— BRIEF —
Return, word for word, every entry in the listing below, but not its images.

— SOURCE RECORDS —
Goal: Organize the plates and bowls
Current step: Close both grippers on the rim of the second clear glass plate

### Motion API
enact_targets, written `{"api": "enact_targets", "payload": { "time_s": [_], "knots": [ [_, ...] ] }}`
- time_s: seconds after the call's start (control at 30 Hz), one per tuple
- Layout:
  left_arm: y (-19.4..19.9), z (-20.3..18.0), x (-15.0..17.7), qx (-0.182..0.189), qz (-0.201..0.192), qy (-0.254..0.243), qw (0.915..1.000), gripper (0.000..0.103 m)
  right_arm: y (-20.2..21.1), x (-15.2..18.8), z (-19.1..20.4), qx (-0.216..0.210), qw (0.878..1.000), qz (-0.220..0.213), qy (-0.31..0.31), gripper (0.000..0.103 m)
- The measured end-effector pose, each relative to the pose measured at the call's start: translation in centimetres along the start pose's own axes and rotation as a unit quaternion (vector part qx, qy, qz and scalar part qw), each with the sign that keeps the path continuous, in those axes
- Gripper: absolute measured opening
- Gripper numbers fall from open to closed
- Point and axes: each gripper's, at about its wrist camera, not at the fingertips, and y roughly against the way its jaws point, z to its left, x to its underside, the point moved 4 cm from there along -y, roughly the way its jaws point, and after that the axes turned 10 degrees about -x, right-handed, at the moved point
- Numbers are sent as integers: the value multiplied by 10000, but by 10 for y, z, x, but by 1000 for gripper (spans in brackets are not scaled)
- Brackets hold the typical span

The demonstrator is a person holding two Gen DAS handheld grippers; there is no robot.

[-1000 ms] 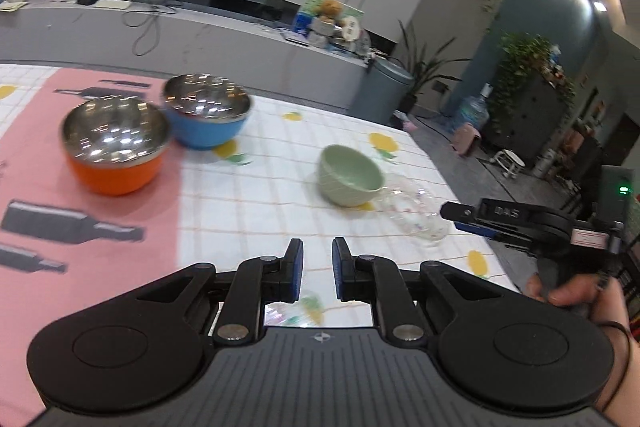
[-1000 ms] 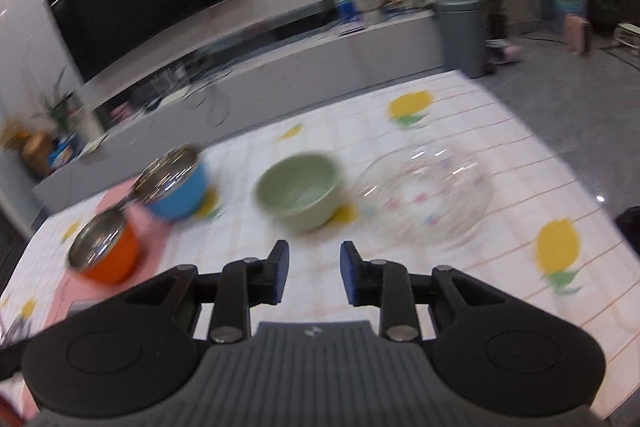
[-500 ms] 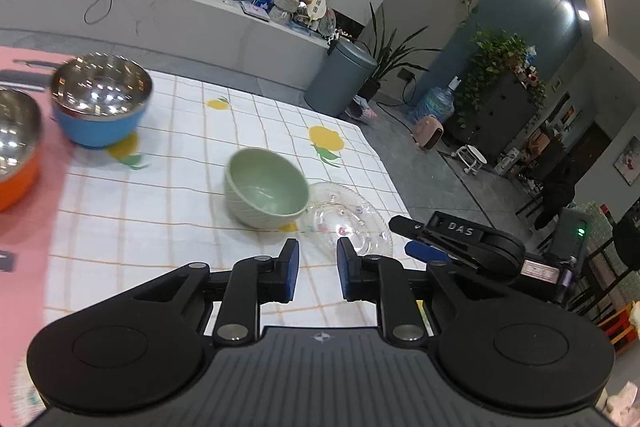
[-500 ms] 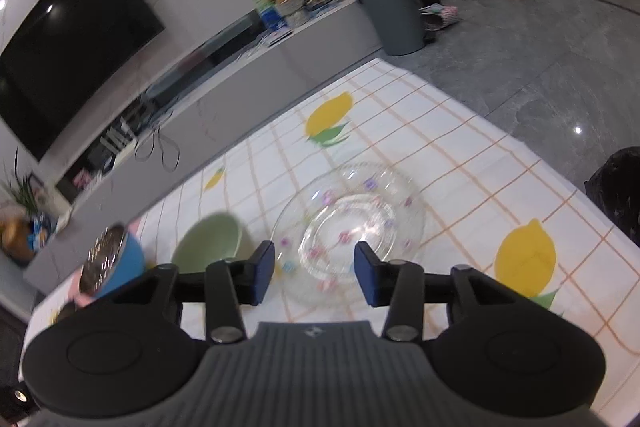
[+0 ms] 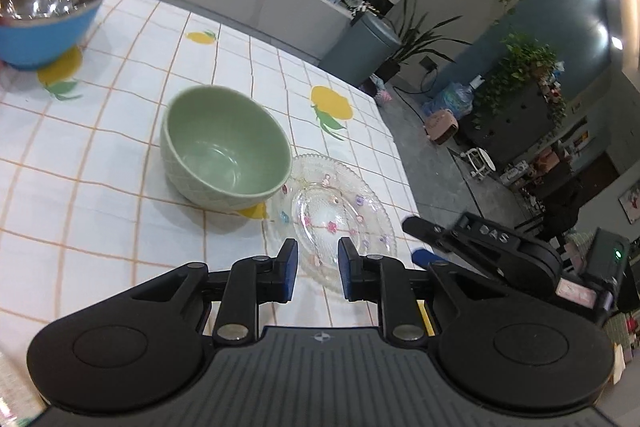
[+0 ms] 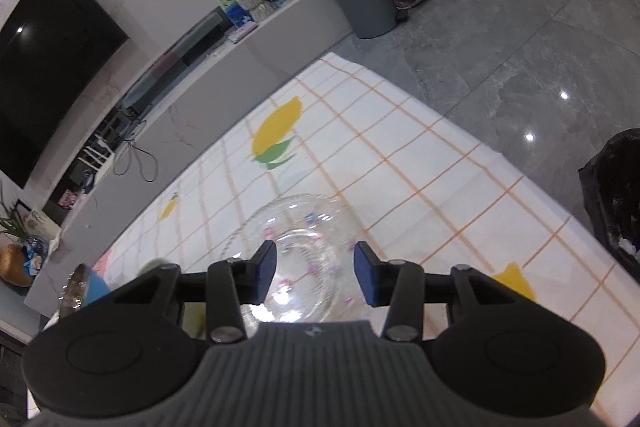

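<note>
While both tools [image 5: 313, 269] [image 6: 315, 277] gape empty, clear glass plate [image 5: 332, 215], pastel flower dots, beaded rim, lies flat.

Both claws are closing in on the glass plate [image 5: 340, 217] near the worktop's right edge. The left claw [image 5: 313, 269] and right claw [image 6: 315, 273] have just been opening, nothing gripped between either. The orange bowl is dropping out of the left view.

The right claw [image 5: 424, 241], seen from the left wrist camera, carries pale letters on its black arm that read roughly "DAS"; nothing else is legible.
</note>
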Motion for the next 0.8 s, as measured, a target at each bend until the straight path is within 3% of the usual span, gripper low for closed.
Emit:
{"api": "enact_targets", "payload": {
  "time_s": [0.1,0.17,0.5,0.53,0.67,0.8],
  "knots": [
    [-16,-1,-1,-85,47,106,9999,24,-6,-4,-11,33,9999,73,-93,43],
    [-26,0,-1,-166,98,150,9997,24,-12,-7,-16,93,9998,138,-107,34],
    [-48,7,-4,-282,33,252,9993,23,-28,-11,-31,26,9983,338,-472,29],
    [-49,6,-4,-316,30,214,9993,23,-30,-11,-31,12,9982,346,-483,23],
    [-51,7,-4,-443,46,121,9989,9,-33,-9,-32,-69,9975,409,-574,14],
    [-49,11,-5,-488,4,63,9988,7,-34,-8,-29,-41,9978,464,-482,9]
  ]
}}
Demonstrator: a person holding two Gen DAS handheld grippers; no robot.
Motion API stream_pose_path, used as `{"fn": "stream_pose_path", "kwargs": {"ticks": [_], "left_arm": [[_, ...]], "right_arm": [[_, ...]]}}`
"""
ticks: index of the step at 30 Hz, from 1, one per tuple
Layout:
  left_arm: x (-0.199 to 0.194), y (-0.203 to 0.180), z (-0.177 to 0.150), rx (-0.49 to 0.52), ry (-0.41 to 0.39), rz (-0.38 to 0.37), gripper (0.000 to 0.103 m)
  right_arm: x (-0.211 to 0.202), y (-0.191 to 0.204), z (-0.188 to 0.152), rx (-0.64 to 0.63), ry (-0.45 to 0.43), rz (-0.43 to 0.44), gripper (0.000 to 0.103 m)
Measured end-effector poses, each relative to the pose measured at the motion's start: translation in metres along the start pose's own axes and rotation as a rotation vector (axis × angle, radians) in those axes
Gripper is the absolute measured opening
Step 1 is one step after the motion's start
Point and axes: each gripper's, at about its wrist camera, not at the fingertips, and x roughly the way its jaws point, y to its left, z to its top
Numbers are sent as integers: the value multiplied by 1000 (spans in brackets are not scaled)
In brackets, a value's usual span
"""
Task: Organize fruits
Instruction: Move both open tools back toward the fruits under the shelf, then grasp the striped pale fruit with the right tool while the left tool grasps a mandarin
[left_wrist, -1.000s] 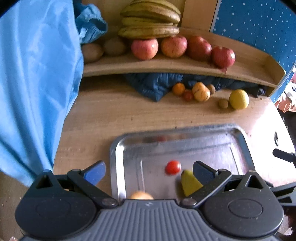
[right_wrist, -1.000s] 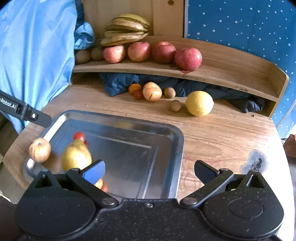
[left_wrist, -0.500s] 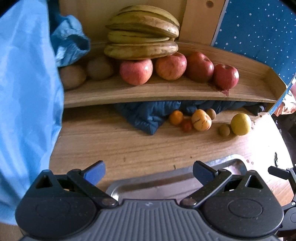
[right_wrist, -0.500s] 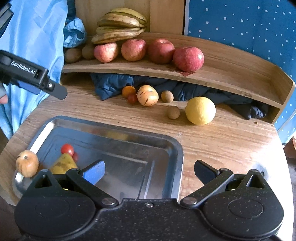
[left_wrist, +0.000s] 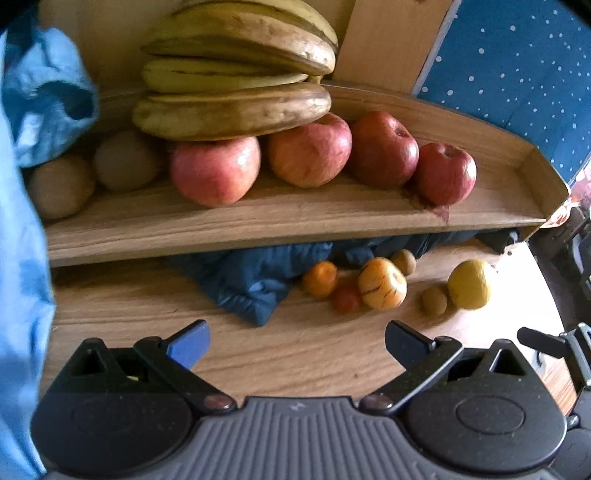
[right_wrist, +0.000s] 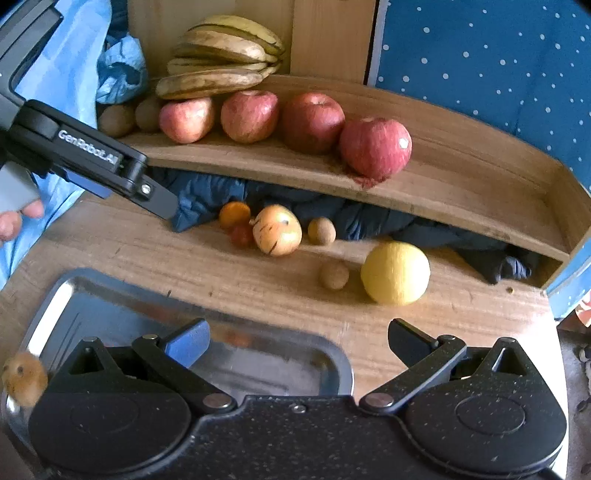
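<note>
Six loose fruits are left on the tabletop, ahead of both tongs.

The cluster of orange fruit (left_wrist: 320, 278), small red fruit (left_wrist: 346, 298) and striped fruit (left_wrist: 382, 283) is seen ahead and slightly right of the left tongs (left_wrist: 297, 341); the yellow fruit (right_wrist: 395, 272) is nearer the right tongs (right_wrist: 299, 341). Both tongs are spread wide and nothing is held. The metal tray (right_wrist: 328, 360) is placed just below the right tongs.

A curved wooden shelf with a raised rim (right_wrist: 461, 177) stands on a wood-grain tabletop (left_wrist: 314, 354), backed by pale timber panelling (right_wrist: 328, 37). Dark blue fabric dotted with white (right_wrist: 498, 55) hangs at right, a light blue cloth (left_wrist: 22, 258) at left, all in soft daylight.
</note>
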Motion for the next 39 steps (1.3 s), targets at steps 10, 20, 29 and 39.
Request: {"fn": "stream_pose_path", "kwargs": {"ticks": [10, 20, 29, 39], "left_arm": [[37, -8, 14, -52, 29, -45, 102], [60, 1, 15, -148, 45, -31, 100], [68, 2, 13, -196, 30, -69, 88], [68, 8, 16, -229, 31, -142, 77]], "right_arm": [[25, 1, 22, -13, 10, -34, 102], [45, 8, 31, -32, 16, -63, 102], [55, 15, 43, -80, -20, -122, 98], [69, 16, 47, -85, 6, -103, 89]]}}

— RESULT FOR THIS TASK —
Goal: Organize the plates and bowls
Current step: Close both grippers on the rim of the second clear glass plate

### Motion API
enact_targets, written `{"api": "enact_targets", "payload": { "time_s": [_], "knots": [ [_, ...] ] }}`
- time_s: seconds after the call's start (control at 30 Hz), one per tuple
- Layout:
  left_arm: y (-19.4..19.9), z (-20.3..18.0), x (-15.0..17.7), qx (-0.182..0.189), qz (-0.201..0.192), qy (-0.254..0.243), qw (0.915..1.000), gripper (0.000..0.103 m)
  right_arm: y (-20.2..21.1), x (-15.2..18.8), z (-19.1..20.4), qx (-0.216..0.210), qw (0.878..1.000), qz (-0.220..0.213), qy (-0.31..0.31), gripper (0.000..0.103 m)
- The measured end-effector pose, each relative to the pose measured at the call's start: translation in centimetres along the start pose's own axes and rotation as a unit quaternion (vector part qx, qy, qz and scalar part qw), each with the sign that keeps the path continuous, in those axes
- Gripper: absolute measured opening
- Gripper numbers fall from open to closed
- Point and axes: each gripper's, at about its wrist camera, not at the fingertips, and y roughly against the way its jaws point, z to its left, x to its underside, the point moved 4 cm from there along -y, roughly the way its jaws point, and after that the axes turned 10 degrees about -x, right-handed, at the moved point
- Numbers are sent as integers: the value multiplied by 10000, but by 10 for y, z, x, but by 1000 for gripper (spans in brackets are not scaled)
- Brackets hold the typical span

The demonstrator is a person holding two Gen DAS handheld grippers; there is no robot.

[-1000 ms] 
[-1000 ms] 
[-500 ms] 
[-500 ms] 
[+0 ms] 
[+0 ms] 

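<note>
While both tools [image 5: 313, 269] [image 6: 315, 277] gape empty, clear glass plate [image 5: 332, 215], pastel flower dots, beaded rim, lies flat.

Both claws are closing in on the glass plate [image 5: 340, 217] near the worktop's right edge. The left claw [image 5: 313, 269] and right claw [image 6: 315, 273] have just been opening, nothing gripped between either. The orange bowl is dropping out of the left view.

The right claw [image 5: 424, 241], seen from the left wrist camera, carries pale letters on its black arm that read roughly "DAS"; nothing else is legible.
</note>
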Motion for the next 0.8 s, as measured, a target at each bend until the straight path is within 3% of the usual span, gripper low for closed.
Emit:
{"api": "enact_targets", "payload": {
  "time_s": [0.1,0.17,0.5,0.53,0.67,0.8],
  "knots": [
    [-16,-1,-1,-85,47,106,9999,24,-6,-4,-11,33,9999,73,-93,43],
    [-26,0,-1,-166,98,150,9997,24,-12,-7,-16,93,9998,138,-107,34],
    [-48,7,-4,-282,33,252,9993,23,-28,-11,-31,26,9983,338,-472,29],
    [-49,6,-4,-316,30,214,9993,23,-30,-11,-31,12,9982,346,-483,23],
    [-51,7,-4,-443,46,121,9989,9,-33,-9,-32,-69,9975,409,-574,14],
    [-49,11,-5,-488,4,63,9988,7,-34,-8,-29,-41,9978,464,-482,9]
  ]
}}
Demonstrator: a person holding two Gen DAS handheld grippers; no robot.
Motion API stream_pose_path, used as `{"fn": "stream_pose_path", "kwargs": {"ticks": [_], "left_arm": [[_, ...]], "right_arm": [[_, ...]]}}`
"""
ticks: index of the step at 30 Hz, from 1, one per tuple
Layout:
  left_arm: x (-0.199 to 0.194), y (-0.203 to 0.180), z (-0.177 to 0.150), rx (-0.49 to 0.52), ry (-0.41 to 0.39), rz (-0.38 to 0.37), gripper (0.000 to 0.103 m)
  right_arm: x (-0.211 to 0.202), y (-0.191 to 0.204), z (-0.188 to 0.152), rx (-0.64 to 0.63), ry (-0.45 to 0.43), rz (-0.43 to 0.44), gripper (0.000 to 0.103 m)
Measured end-effector poses, each relative to the pose measured at the motion's start: translation in metres along the start pose's own axes and rotation as a rotation vector (axis × angle, radians) in those axes
Gripper is the absolute measured opening
Step 1 is one step after the motion's start
Point and axes: each gripper's, at about its wrist camera, not at the fingertips, and x roughly the way its jaws point, y to its left, z to its top
Numbers are sent as integers: the value multiplied by 1000 (spans in brackets are not scaled)
In brackets, a value's usual span
"""
Task: Organize fruits
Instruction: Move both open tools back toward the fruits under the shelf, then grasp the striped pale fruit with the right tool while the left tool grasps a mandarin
[left_wrist, -1.000s] 
[right_wrist, -1.000s] 
[left_wrist, -0.500s] 
[right_wrist, -0.500s] 
[left_wrist, +0.000s] 
[right_wrist, +0.000s] 
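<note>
Six loose fruits are left on the tabletop, ahead of both tongs.

The cluster of orange fruit (left_wrist: 320, 278), small red fruit (left_wrist: 346, 298) and striped fruit (left_wrist: 382, 283) is seen ahead and slightly right of the left tongs (left_wrist: 297, 341); the yellow fruit (right_wrist: 395, 272) is nearer the right tongs (right_wrist: 299, 341). Both tongs are spread wide and nothing is held. The metal tray (right_wrist: 328, 360) is placed just below the right tongs.

A curved wooden shelf with a raised rim (right_wrist: 461, 177) stands on a wood-grain tabletop (left_wrist: 314, 354), backed by pale timber panelling (right_wrist: 328, 37). Dark blue fabric dotted with white (right_wrist: 498, 55) hangs at right, a light blue cloth (left_wrist: 22, 258) at left, all in soft daylight.
</note>
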Motion for the next 39 steps (1.3 s), targets at steps 10, 20, 29 and 39.
Request: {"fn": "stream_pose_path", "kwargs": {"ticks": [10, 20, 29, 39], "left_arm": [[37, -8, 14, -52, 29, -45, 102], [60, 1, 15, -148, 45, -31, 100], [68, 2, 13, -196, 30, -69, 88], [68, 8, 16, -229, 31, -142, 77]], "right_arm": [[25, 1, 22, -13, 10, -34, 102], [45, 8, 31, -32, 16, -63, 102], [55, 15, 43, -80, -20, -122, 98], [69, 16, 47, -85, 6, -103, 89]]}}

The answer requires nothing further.